Trust—essential to cooperation—is easier to forge at the micro level, Luo recognized. “At a macro level, we bring in geo-political, diplomatic complexities, and military complications, so there is more uncertainty and unpredictability,” he explained, noting though that many suggest that the macro uncertainties actually provide more impetus for countries such as China and the United States to find ways to collaborate. 

He emphasized that economic interdependence and economic control can help to govern trust at the macro level and noted that both the United States and China enjoy a high degree of economic interdependence. That interdependence must be safeguarded, however, he said, through economic controls such as bargaining power, a key component of coopetition. 

Who will be the winners? 

“Most studies confirm my proposition that is whoever can leverage bargaining power more effectively will be more likely to be the final winners and that applies to governments as well,” Luo said. He added that to repair their relationship both China and the U.S. must eschew short-term interests and look at the bigger picture and a longer horizon. 

He suggested that both China and the United States must eschew short-term interests and look at the bigger picture and with a longer horizon. 

“If both countries only look at issues opportunistically in the short-term there’s no solution,” Luo said. “Coopetition always carries the bigger picture and to succeed requires that firms, executives, or government see economic competition as more than one technology or trade—that creates cannibalism and backfires horizontally—instead they must look vertically from one industry to another, upstream and downstream. 

“And a longer horizon is a must,” he added. “Trust naturally means a longer horizon. And it’s important to look at the bilateral relationship from trade, capital flow, workflows, digital flows, human resources, and from every aspect economically and politically.” 

He recommended, too, that both countries need to see their bilateral relationship within the broader international framework. 

“There are many planned and unplanned, friendly and unfriendly, outcomes from bilateral coopetition gaps or actions,” he said. “What are the global implications if again we impose tariffs against China? What would the intended consequences be for Southeast Asia? For other emerging economies?” 

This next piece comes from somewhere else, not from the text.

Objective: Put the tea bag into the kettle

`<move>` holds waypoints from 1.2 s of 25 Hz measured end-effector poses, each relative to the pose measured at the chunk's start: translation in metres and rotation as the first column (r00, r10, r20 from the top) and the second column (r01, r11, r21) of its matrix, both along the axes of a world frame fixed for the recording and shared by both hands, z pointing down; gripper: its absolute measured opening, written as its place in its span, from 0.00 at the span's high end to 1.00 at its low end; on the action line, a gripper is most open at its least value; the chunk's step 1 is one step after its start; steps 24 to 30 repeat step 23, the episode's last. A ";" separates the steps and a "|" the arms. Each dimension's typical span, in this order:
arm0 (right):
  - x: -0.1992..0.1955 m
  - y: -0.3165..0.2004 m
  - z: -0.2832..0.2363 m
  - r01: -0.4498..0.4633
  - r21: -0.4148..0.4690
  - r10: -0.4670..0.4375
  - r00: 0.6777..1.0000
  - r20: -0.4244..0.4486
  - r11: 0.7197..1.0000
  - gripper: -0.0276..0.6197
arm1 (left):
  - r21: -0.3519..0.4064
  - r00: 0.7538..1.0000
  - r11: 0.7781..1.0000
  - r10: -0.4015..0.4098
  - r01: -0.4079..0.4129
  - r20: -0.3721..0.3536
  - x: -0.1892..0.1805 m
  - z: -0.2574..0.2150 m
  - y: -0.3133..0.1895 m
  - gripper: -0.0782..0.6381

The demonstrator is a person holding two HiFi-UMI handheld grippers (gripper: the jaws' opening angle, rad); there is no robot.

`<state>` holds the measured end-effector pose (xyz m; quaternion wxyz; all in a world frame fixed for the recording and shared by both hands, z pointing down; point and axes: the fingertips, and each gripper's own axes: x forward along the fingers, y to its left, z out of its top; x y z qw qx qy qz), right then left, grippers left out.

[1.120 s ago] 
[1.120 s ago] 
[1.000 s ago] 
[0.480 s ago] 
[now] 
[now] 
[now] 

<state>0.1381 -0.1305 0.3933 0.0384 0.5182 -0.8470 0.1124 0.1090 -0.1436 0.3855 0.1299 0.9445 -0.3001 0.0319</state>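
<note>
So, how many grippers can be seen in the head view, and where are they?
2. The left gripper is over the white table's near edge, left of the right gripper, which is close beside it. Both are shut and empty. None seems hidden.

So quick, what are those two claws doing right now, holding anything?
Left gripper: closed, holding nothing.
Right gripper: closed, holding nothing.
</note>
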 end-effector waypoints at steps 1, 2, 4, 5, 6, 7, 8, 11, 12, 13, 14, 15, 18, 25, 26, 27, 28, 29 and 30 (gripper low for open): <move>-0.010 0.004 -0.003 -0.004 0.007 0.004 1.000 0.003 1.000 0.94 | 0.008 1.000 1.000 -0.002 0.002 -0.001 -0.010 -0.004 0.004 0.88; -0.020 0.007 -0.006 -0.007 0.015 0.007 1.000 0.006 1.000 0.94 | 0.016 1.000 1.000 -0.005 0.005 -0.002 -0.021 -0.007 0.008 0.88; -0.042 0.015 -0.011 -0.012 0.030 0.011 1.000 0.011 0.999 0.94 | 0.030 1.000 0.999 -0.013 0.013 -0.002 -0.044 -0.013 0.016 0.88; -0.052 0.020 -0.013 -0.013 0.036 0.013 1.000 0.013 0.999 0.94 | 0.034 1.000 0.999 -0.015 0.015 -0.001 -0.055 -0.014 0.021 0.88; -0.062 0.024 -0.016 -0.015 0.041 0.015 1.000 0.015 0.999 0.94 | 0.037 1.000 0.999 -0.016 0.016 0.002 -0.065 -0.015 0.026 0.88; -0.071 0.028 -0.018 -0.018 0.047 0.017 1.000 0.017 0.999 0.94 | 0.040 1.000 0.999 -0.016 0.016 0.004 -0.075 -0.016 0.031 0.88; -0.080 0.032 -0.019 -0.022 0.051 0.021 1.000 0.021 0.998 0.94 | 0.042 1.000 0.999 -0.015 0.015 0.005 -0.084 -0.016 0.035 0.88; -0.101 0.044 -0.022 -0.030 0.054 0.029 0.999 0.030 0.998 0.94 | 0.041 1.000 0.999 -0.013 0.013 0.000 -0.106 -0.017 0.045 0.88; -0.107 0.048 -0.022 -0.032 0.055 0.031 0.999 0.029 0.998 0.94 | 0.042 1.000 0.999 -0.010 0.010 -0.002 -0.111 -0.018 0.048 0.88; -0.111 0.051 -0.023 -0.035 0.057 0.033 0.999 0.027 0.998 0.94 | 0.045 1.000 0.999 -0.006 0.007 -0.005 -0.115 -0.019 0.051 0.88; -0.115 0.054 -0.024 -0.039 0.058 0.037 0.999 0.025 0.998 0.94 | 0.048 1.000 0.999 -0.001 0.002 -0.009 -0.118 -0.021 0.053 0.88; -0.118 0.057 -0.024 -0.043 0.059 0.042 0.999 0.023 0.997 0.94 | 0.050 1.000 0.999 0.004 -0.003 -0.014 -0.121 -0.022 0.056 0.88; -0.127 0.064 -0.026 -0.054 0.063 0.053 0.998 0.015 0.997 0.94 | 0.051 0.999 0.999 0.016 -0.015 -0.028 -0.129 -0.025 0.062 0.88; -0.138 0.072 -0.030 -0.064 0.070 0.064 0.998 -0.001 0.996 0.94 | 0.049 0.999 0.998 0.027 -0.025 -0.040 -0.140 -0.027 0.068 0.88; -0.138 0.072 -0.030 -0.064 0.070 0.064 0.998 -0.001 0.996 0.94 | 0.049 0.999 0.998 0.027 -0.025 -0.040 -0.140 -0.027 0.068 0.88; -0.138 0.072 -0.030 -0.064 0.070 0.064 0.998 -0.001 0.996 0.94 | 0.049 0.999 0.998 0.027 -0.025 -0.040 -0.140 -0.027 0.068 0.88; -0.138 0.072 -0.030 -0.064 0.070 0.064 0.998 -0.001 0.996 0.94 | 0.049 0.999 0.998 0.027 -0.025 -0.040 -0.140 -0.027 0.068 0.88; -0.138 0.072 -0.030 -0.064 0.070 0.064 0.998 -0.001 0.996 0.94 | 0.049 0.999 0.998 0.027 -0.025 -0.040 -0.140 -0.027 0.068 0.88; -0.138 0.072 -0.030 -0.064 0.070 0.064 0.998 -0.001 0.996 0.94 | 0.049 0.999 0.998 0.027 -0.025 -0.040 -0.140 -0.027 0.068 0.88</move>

Ultimately, he said coopetition and resolving the issues between the two economic superpowers will require dialectical thinking—the ability to view the scenario from multiple perspectives and to arrive at reasonable conclusions from seemingly contradictory vantage points. The Chinese philosophy of yin-yang is helpful to understanding this approach, he pointed out. 

“In some areas the two countries will compete on a zero sum, but in most areas, there will be a positive sum,” said Luo, suggesting as an example the model that GE has been using for the past 25 years. 

“Designed in the United States, manufactured in China, and sold worldwide—that is coopetition as a positive sum where you leverage what you are good at,” he said. “That is the strategy the U.S. government can follow. You find areas where you create positive sum games, but you are able to leverage global consumption.”

According to Luo, industries characterized by open global consumption are especially viable for coopetition and can serve to improve U.S.-China relations and global prosperity. 

“Who can conclude that industries—from technology to infrastructure to green and sustainable energies—have a fixed demand? Their demand is open-ended,” he said. “And if the lead global players can provide better products and better solutions and a greater experience, there will be a bigger demand for buying more iPhones or whatever the technology might be.”

“Coopetition can change the philosophy of zero sum and unleash the potentiality of global needs,” Luo added. “So why shouldn’t these two economically powerful countries collaborate? I hope that’s the philosophy adopted by more politicians.”